Struct CubicSegment

pub struct CubicSegment<P: VectorSpace> {
    pub coeff: [P; 4],
}

A segment of a cubic curve, used to hold precomputed coefficients for fast interpolation. It is a Curve with domain [0, 1].

Segments can be chained together to form a longer compound curve.

Fields

coeff: [P; 4]

Polynomial coefficients for the segment.

Implementations

impl<P: VectorSpace> CubicSegment<P>

pub fn position(&self, t: f32) -> P

Instantaneous position of a point at parametric value t.

pub fn velocity(&self, t: f32) -> P

Instantaneous velocity of a point at parametric value t.

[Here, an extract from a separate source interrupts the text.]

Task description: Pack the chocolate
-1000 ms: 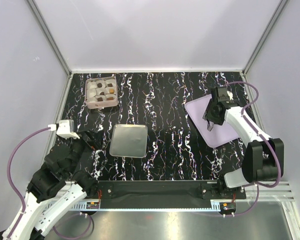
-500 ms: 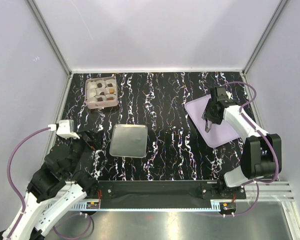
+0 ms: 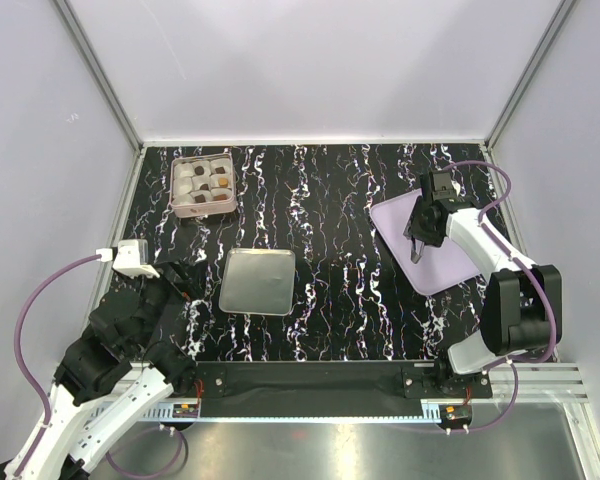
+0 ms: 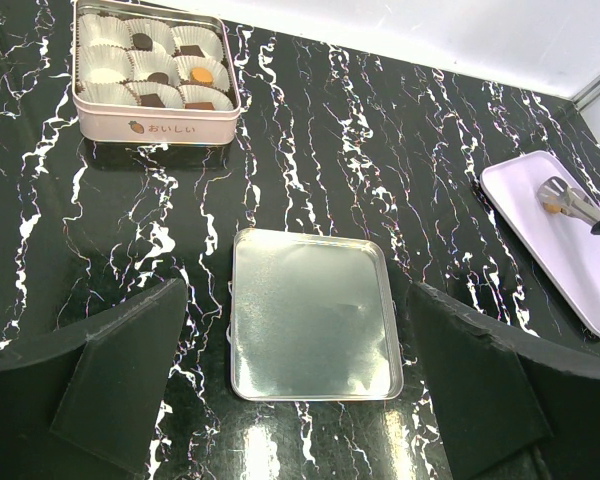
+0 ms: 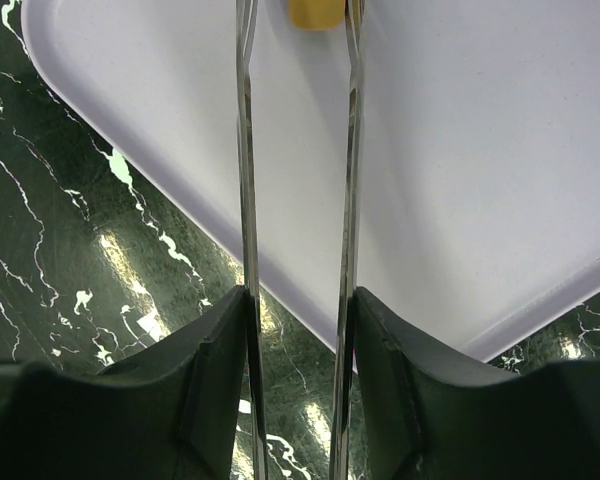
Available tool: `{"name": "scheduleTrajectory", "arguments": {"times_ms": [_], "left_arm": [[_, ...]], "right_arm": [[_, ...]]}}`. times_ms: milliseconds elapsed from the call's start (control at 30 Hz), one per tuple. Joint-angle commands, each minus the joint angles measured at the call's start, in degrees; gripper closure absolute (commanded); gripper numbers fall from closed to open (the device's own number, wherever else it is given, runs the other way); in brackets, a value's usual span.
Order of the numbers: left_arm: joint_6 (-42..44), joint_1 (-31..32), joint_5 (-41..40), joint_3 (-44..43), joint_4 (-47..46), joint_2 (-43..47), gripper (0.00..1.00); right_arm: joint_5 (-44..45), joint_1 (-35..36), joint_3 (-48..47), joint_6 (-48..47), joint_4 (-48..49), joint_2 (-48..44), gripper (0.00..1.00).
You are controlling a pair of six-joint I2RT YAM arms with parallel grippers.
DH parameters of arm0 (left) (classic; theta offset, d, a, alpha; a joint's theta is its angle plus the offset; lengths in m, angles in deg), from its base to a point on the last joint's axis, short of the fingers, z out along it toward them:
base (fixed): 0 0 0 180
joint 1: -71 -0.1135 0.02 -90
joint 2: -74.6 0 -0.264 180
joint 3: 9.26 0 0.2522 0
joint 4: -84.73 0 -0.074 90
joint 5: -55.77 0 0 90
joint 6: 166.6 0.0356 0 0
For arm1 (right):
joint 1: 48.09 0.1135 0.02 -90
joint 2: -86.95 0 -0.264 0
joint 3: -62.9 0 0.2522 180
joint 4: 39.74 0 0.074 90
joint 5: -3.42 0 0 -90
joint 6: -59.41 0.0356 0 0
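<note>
1. The right gripper (image 5: 298,330) clamps tongs (image 5: 246,200), tips flanking a tan chocolate (image 5: 315,12) on the lavender tray (image 5: 460,150), right edge of the surface (image 3: 340,200)
2. The left gripper (image 4: 300,380) gapes, empty
3. More chocolates (image 4: 142,41) sit in the tin (image 4: 155,128), far-left corner

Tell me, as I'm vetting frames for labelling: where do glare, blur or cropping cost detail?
Right wrist: lamp glare spots on the glossy table, the yellow chocolate cropped by the top edge, tongs sharp. Left wrist: soft sheen on the steel tray, little lost. Top external: chocolates in the tin too small for detail.
</note>
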Motion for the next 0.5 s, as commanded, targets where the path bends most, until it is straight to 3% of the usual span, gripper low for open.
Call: {"name": "scheduleTrajectory", "arguments": {"times_ms": [0, 467], "left_arm": [[0.0, -0.1, -0.3, -0.1, -2.9, 0.0, 0.01], [-0.2, -0.1, -0.5, 0.0, -2.9, 0.3, 0.01]], "right_arm": [[0.5, -0.4, -0.3, -1.7, 0.4, -1.0, 0.5], [-1.5, -0.7, -0.8, -3.9, -1.5, 1.3, 0.52]]}}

pub fn acceleration(&self, t: f32) -> P

Instantaneous acceleration of a point at parametric value t.

impl CubicSegment<Vec2>

The CubicSegment<Vec2> can be used as a 2-dimensional easing curve for animation.

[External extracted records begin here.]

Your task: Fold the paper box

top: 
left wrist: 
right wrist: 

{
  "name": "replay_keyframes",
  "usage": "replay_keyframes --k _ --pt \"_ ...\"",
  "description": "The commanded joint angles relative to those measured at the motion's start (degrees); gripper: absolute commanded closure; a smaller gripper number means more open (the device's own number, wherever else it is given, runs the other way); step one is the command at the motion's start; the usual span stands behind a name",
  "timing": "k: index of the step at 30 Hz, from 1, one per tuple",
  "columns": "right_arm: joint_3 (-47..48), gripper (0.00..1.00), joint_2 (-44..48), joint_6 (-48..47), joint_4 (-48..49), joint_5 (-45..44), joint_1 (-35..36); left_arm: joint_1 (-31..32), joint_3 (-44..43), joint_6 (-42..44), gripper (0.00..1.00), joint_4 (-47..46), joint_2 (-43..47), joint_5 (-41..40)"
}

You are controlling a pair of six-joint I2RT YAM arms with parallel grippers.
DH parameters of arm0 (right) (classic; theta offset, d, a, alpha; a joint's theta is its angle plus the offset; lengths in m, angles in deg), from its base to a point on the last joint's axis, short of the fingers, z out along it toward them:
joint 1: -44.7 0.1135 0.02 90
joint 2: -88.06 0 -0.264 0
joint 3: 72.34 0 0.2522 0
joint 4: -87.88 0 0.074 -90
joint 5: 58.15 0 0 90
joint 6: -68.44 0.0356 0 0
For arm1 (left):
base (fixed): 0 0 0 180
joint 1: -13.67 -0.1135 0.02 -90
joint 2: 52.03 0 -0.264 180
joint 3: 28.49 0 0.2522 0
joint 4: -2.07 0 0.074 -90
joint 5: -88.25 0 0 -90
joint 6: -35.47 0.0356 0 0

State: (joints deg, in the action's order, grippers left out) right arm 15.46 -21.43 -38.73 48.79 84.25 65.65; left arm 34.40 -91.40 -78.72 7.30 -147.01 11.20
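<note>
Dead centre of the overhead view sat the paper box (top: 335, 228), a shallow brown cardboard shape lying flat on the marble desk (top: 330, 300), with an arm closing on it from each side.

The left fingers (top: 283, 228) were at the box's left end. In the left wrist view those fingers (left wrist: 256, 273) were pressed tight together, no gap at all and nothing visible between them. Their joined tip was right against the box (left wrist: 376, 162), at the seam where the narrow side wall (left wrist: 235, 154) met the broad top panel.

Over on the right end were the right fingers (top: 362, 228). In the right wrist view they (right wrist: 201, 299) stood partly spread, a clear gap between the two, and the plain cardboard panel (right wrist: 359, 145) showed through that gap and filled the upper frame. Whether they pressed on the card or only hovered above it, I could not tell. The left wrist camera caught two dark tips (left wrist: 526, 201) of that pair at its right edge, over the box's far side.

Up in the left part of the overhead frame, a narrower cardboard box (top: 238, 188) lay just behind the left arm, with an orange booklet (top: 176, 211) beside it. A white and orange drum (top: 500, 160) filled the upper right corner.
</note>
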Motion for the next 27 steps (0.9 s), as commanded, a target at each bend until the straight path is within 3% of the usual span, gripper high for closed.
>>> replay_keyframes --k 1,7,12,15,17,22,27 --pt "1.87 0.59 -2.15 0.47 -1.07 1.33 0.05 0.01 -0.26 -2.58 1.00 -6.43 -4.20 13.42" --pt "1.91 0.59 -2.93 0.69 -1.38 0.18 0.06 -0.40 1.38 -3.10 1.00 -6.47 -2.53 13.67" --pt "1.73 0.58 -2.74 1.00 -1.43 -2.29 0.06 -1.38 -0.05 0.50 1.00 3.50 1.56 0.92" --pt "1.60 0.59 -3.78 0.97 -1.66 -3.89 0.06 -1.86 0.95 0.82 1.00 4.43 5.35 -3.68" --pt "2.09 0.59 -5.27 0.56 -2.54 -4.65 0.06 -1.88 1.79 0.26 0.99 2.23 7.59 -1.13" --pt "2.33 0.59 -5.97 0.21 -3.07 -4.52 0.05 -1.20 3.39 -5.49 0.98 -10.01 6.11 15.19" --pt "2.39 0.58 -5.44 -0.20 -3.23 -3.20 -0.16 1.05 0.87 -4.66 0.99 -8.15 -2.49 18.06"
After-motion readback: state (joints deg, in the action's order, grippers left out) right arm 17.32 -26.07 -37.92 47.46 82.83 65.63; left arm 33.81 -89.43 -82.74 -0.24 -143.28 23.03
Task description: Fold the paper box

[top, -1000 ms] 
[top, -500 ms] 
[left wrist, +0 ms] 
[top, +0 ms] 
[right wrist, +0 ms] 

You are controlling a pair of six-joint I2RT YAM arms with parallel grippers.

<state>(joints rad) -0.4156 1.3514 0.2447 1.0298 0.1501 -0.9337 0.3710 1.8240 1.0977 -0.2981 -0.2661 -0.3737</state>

The x-axis of the curve is time, and the y-axis is the output value. This struct provides methods for extremely fast solves for y given x.

pub fn new_bezier(p1: impl Into<Vec2>, p2: impl Into<Vec2>) -> Self

Construct a cubic Bezier curve for animation easing, with control points p1 and p2. A cubic Bezier easing curve has control point p0 at (0, 0) and p3 at (1, 1), leaving only p1 and p2 as the remaining degrees of freedom. The first and last control points are fixed to ensure the animation begins at 0, and ends at 1.

This is a very common tool for UI animations that accelerate and decelerate smoothly. For example, the ubiquitous “ease-in-out” is defined as (0.25, 0.1), (0.25, 1.0).

pub fn ease(&self, time: f32) -> f32

Given a time within 0..=1, returns an eased value that follows the cubic curve instead of a straight line. This eased result may be outside the range 0..=1, however it will always start at 0 and end at 1: ease(0) = 0 and ease(1) = 1.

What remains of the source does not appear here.